We can refer to the attributes of Jesus that derive from this narrative and its Second Temple era interpretations as an Isaac christology. The action hinges on the pious intention of the father, and later, on the godly willingness to be a sacrifice on the part of the beloved son.
The other beloved son narratives
In other cases (Abel, Ishmael, Jacob and Joseph) these die or nearly die from homicidal intent of their older brothers (or mother). In the cases of Jacob and Joseph the drama concludes with a reconciliation of the beloved son with those who sought to murder him (Esau, the other sons of Jacob). This reconciliation is an implicit or explicit acknowledgment that the plots of the would-be killers, like Abraham’s willingness to kill Isaac, were part of divine plan for good.
The Joseph christology
We can refer to the attributes of Jesus that derive from this narrative as a Joseph christology. That is, the event turns on the malignancy of the slayers. Both father and son are unwitting pawns in a divine drama. But the one difference with early christology is that there was no reconciliation with those who turned against and betrayed the beloved son. One of the earliest examples of this is seen in the parable of the wicked husbandmen.
Parable of the Wicked Husbandmen
Even though this parable appears towards the end of the synoptic gospels, it is a central parable to inform the reader about the fate and function of Jesus Christ, and the plan of God. It is tied tothe opening baptismal scene of Jesus, and again to the central episode of his transfiguration, but the focus on “the beloved son“. So when the beloved son appears again in this parable, it is in the context of the baptized and transfigured Jesus about to claim his true inheritance:
Then He began to speak to them in parables: “A man planted a vineyard and set a hedge around it, dug a place for the wine vat and built a tower. And he leased it to vinedressers and went into a far country. Now at vintage-time he sent a servant to the vinedressers, that he might receive some of the fruit of the vineyard from the vinedressers. And they took him and beat him and sent him away empty-handed. Again he sent them another servant, and at him they threw stones, wounded him in the head, and sent him away shamefully treated.

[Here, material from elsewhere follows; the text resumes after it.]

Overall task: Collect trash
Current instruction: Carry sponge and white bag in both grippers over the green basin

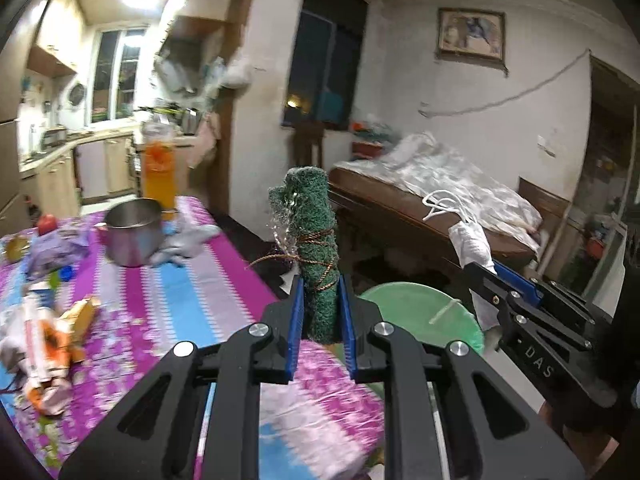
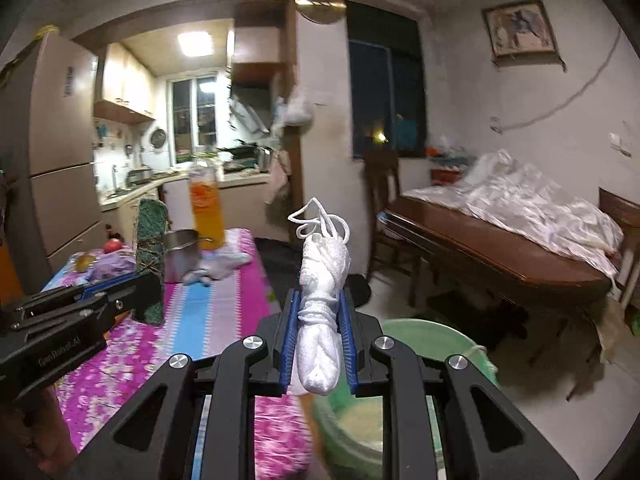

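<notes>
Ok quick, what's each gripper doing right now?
Left gripper: closed on the green scouring pad roll.
Right gripper: closed on the white cloth bundle.

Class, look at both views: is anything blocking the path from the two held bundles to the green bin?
Nothing visible. The green bundle and white bundle are held up beside the table's edge, with the green bin open just below them.

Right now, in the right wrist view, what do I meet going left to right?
Left gripper with the green roll → steel pot → orange bottle → white bundle in the right gripper → green bin → wooden table.
</notes>
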### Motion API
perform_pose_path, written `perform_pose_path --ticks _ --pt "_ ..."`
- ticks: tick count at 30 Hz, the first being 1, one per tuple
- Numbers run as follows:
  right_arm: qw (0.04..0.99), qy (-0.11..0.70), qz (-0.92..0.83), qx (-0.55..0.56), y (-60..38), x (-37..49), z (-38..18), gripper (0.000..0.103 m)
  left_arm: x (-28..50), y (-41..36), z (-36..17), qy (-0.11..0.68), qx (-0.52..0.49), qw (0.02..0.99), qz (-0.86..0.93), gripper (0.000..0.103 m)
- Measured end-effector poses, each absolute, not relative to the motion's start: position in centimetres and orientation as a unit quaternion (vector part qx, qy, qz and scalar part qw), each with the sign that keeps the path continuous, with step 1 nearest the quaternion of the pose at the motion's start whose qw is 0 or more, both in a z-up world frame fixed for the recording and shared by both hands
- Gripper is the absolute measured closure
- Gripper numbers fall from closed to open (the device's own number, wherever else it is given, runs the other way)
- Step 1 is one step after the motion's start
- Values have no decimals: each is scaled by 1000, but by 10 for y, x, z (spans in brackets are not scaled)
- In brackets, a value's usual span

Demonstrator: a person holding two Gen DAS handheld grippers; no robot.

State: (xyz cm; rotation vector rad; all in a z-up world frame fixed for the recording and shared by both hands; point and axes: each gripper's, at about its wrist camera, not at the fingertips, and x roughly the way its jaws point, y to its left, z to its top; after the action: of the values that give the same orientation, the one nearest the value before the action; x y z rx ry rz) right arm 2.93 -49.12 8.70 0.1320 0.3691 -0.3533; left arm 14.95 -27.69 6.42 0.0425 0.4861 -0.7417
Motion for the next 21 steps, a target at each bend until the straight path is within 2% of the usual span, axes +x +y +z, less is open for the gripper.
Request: perform_pose_path --ticks 12,21 --pt "915 319 -204 136 -638 70 38 83 177 -395 24 343 50 838 -420 87" --pt "874 419 -192 155 -694 100 -13 82 207 -442 -14 436 74 793 -419 87"
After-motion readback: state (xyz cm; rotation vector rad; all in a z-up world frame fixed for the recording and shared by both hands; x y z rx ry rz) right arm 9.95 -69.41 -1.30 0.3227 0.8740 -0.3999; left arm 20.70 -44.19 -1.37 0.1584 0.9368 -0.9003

And again he sent another, and him they killed; and many others, beating some and killing some.
Therefore still having one son, his beloved, he also sent him to them last, saying, ‘They will respect my son.’ But those vinedressers said among themselves, ‘This is the heir. Come, let us kill him, and the inheritance will be ours.’ So they took him and killed him and cast him out of the vineyard.
“Therefore what will the owner of the vineyard do? He will come and destroy the vinedressers, and give the vineyard to others. Have you not even read this Scripture:
The stone which the builders rejected
Has become the chief cornerstone.
This was the LORD’s doing,
And it is marvelous in our eyes?
And they sought to lay hands on Him, but feared the multitude, for they knew He had spoken the parable against them. So they left Him and went away.
Mark 12:1-12; Matt. 21:36-46; Luke 20:9-19
This parable is born out of key narrative themes in the Jewish scriptures and has firmly stamped those themes on the role and function of Jesus Christ. Note the following:
The theme of supersessionism (excluding possibility of reconciliation), as is central to the stories under the heading of the “Joseph christology” outlined above. The chief characteristics of this are:
The hostility of those who have been on the fields for the longer time towards the beloved son,
and their intent to murder him so that they can take his inheritance for themselves,
but the reversal of all they hoped for when they are the ones who are totally removed and replaced by the beloved son.
Complete reliance on the scriptures of the superseded Jewish people for this story; the irony of the claim that the Jewish people have been replaced by the Church jusxtaposed against the founding of this claim on the scriptures of those same Jewish people.under the heading of the “Joseph christology” outlined above.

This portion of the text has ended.